Given information:
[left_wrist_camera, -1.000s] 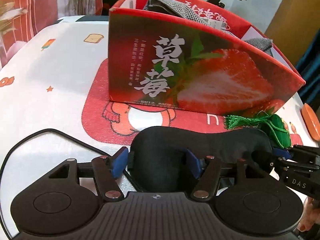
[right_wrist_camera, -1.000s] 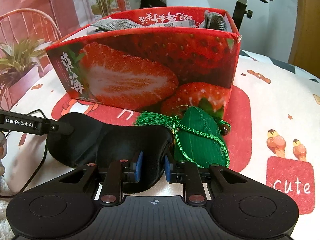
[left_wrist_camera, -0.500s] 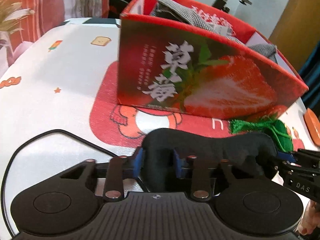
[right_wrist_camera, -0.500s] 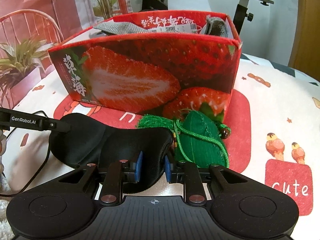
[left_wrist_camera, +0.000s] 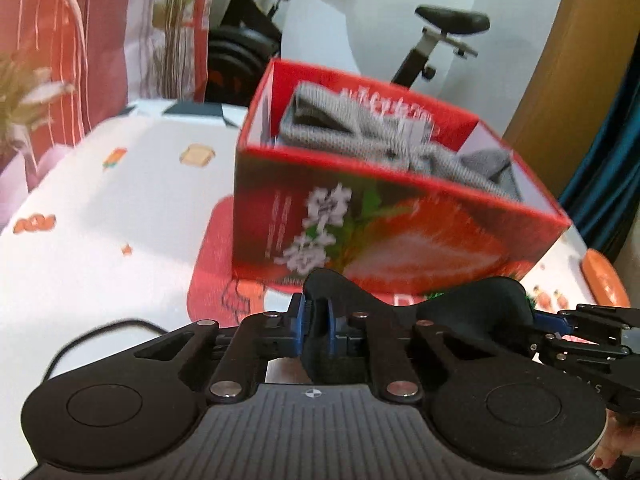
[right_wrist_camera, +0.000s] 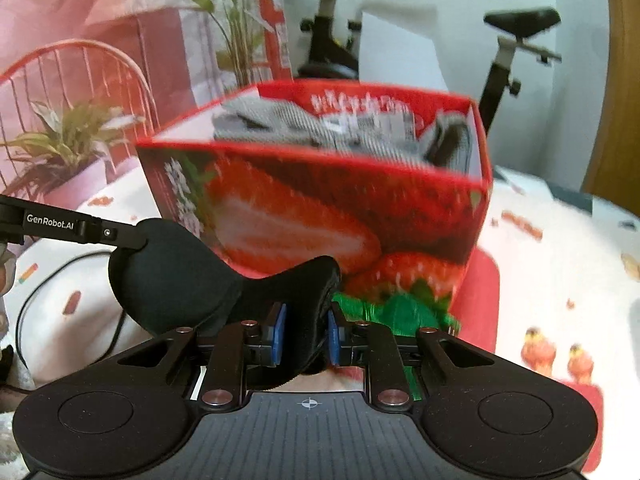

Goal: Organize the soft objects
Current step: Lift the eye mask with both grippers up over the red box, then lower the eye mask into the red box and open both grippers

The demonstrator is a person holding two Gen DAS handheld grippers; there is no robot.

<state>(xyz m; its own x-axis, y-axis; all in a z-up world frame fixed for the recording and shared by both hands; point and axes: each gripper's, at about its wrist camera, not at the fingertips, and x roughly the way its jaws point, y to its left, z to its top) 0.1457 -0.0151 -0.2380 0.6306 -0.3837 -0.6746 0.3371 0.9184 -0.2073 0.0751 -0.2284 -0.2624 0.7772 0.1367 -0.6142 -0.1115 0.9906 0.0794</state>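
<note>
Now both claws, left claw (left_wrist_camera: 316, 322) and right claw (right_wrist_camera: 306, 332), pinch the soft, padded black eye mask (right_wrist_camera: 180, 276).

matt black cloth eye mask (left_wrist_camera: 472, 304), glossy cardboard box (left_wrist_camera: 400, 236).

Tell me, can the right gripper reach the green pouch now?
Probably not yet. The right gripper is shut on the black eye mask, as is the left gripper. The green pouch lies just beyond it, before the strawberry box, unblocked.
</note>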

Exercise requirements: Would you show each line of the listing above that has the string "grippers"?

Answer to this task:
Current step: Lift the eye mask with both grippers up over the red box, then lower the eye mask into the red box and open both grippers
The demonstrator is a person holding two Gen DAS handheld grippers; there is no robot.

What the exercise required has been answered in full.